At any given time, 16-25 percent of employees in the workplace are dealing with divorce, an emotionally exhausting ordeal. The US Census Bureau and National Center for Health Statistics details the divorce rate ranges from 33-55 percent of the population (about 50 percent of these individuals are employed).

2. Domestic violence

A reported 24 percent of women between the ages of 18-65 experience domestic violence and are likely to be absent from work, according to The Centers for Disease Control Violence Prevention 2005 Report, Workplace and Domestic Violence.

3. Mental health

Mental health diagnosis plagues 18 percent of employees, with depression cited as the number one issue, followed by bipolar disorder and anxiety. If the employee is not specifically dealing with his or her own mental health struggles, the employee is likely struggling with a diagnosis of a family member, spouse or child.

The most prevalent workplace impact of mental health problems is a loss of productivity, according to Harvard Health Publications of Harvard Medical School, Harvard Mental Health Letter, Feb. 2010.

Mental health and domestic violence are viewed as unspoken stressors, complicated by the stigma of public perceptions. However, they often involve larger consequences due their complexities that further exacerbate the circumstances.

4. Caregiving

An often overlooked personal stressor that affects 17 percent of employees is elder care responsibilities, which can increase workplace absences and lack of focus, as outlined in AARP Public Policy Institute's Understanding the Impact of Family Caregiving on Work 2011 Statistics.

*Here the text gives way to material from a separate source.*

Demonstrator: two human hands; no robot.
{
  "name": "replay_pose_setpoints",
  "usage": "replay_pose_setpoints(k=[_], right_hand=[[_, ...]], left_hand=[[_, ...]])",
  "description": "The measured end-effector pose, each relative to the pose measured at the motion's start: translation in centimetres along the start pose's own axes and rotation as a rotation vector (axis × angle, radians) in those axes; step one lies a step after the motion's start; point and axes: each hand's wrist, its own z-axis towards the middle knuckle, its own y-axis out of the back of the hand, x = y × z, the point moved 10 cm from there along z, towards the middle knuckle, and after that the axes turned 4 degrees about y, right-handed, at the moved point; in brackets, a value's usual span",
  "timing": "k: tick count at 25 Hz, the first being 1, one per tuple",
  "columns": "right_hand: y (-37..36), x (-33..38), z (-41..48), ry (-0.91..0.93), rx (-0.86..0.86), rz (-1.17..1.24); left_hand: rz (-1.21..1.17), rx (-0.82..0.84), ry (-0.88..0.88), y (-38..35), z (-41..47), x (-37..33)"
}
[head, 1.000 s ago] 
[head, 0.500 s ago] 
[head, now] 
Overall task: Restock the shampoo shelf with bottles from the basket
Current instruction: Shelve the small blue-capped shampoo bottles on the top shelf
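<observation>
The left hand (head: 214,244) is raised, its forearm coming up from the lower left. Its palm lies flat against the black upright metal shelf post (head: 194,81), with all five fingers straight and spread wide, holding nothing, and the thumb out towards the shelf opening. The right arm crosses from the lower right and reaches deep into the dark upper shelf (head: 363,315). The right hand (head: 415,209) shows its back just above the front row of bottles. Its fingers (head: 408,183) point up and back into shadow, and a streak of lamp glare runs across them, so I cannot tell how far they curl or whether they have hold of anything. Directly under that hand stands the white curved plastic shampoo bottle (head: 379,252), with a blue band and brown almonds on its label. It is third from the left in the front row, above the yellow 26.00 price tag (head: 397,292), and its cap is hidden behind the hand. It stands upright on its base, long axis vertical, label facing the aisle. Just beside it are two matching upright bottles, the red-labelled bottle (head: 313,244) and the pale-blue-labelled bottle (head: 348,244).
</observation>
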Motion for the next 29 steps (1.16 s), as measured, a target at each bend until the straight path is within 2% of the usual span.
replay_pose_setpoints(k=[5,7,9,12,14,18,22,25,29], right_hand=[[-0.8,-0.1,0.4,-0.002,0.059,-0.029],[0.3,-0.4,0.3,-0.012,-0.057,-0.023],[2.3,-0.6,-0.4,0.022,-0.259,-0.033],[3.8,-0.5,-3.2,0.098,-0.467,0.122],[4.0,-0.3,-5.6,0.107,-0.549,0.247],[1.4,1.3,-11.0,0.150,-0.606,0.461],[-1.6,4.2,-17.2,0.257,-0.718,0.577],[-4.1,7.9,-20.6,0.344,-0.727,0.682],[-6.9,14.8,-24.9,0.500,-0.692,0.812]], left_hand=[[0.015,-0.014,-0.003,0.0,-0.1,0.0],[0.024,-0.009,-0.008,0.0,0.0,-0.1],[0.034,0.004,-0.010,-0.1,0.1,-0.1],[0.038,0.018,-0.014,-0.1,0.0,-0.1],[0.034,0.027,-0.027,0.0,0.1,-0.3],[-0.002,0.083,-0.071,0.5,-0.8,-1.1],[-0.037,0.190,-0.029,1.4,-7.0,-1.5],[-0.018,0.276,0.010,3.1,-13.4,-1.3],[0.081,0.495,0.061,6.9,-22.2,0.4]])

5. Overwhelming financial stress

A loss of job focus plagues 16 percent of employees who are consumed with money worries, according to a Kiplinger Magazine's article, The Toll of Financial Stress in the Workplace.

Program implications

The modern day workplace with widespread global outreach dictates a proactive, preventive approach to address employees in personal distress prior to negative impact on work productivity. Traditional referral programs that are reactive are no longer sufficient. Consultation with an expert in the problem areas discussed, to establish relevant service initiatives, is necessary before a big bite is chewed out of employers' bottom-line and employees' suffering increases.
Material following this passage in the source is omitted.